In 1637, upon Mícheál Ó Cléirigh's return to Louvain with the finished autograph of the Annals of the Four Masters, Tuileagna publicly expressed concerns on four points of detail in Genalogiae regum et sanctorum Hiberhiae and the Four Masters text, stating that the points cast a slur on the status of Connacht. He furthermore stated that Conchobhar Mac Bruaideadha withdrew his approbation in public following a general chapter of the Franciscans in Thomond in 1638, while stating that Flan Mac Aodhagáin had temporarily withdrawn his approbation in 1637 until the disputed points were resolved.

Discussion of the matter continued after Ó Cléirigh's death in 1643, and in part led to the delay in publication of the work.

Two of the Masters, Cú Choigcríche Ó Cléirigh and Fearfeasa Ó Maol Chonaire, wrote responses in prose and verse to Tuileagna, though that of Cú Choigcríche has not survived.
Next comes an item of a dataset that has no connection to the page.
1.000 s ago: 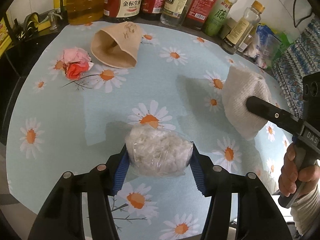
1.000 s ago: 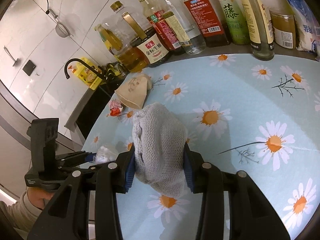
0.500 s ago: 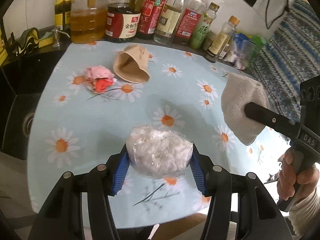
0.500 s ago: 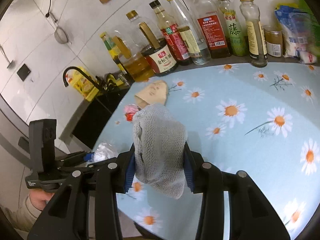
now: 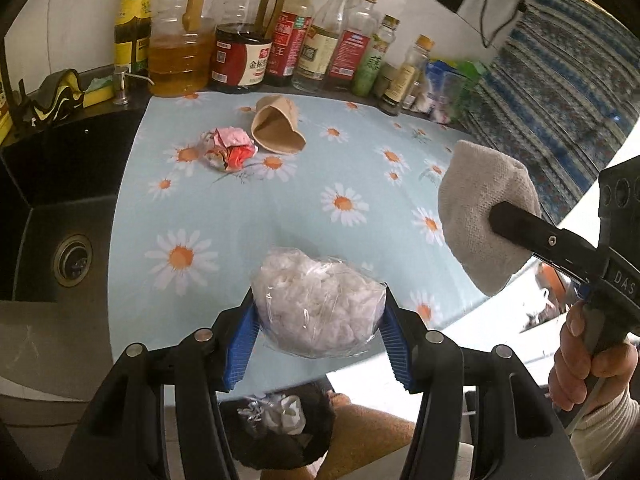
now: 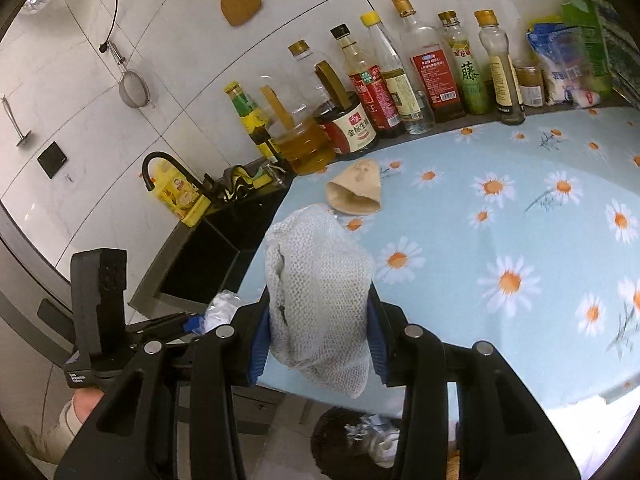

Bernadette Cunningham has noted "That the Tuileagna Ó Maol Chonaire who criticized Ó Cléirigh's work was a Franciscan would have made it relatively easy for him to have the matter of the accuracy of AFM and associated texts raised at no less than three formal chapters of the order - at Thomond (1638), Multyfarnham (1641) and Dublin." (p.266) She furthermore states:

"His citation of manuscripts in his criticism ... is of interest. He claimed to have judged the work against authoritative sources including Leabhar Chluana mac Nóis, Leabhar Chluana hEidhneach, Leabhar Leacain, Leabhar Chluana Plocáin ... a list not dissimilar to the authorities used by the Four Masters themselves ... It is unlikely, though not impossible, that he had many of these manuscripts to hand at the same time as he had access to the text of AFM, but Tuileagna nonetheless felt confident about their contents. At the very least, he must have moved in circles where he could claim to be familiar with such important manususcripts. It is mostly likely to have been when Ó Cléirigh was in Dublin in February 1637, obtaining the final approbations for his work from the archbishop, Thomas Fleming (archbishop), OFM, and preparing to leave Ireland, that Tuileagna Ó Maol Chonaire availed of the opportunity to examine the work. It is noteworthy that Tuileagna also had access to the work of another Franciscan historian, Fláithrí Ó Maol Chonaire, together with the recently completed Foras feasa ar Éirinn of Geoffrey Keating ... He also claimed to be the recipient of a letter from Flann Mac Aodhagáin withdrawing his approbation."

(p.266)

Tuileagna did not offer to revise the text himself, instead proposing that the Reverend Brian Flann Mac Aodhagáin and others assess it.

Publication delay

Tuileagna's views held enough influence within the Irish Franciscan community to delay publication. While manuscripts of the Annals circulated for generations, it was only in 1846 that a version translated into English was published by Owen Connellan, and only as far as 1171. John O'Donovan edited the six volumes that comprised the full text published in the 1850s.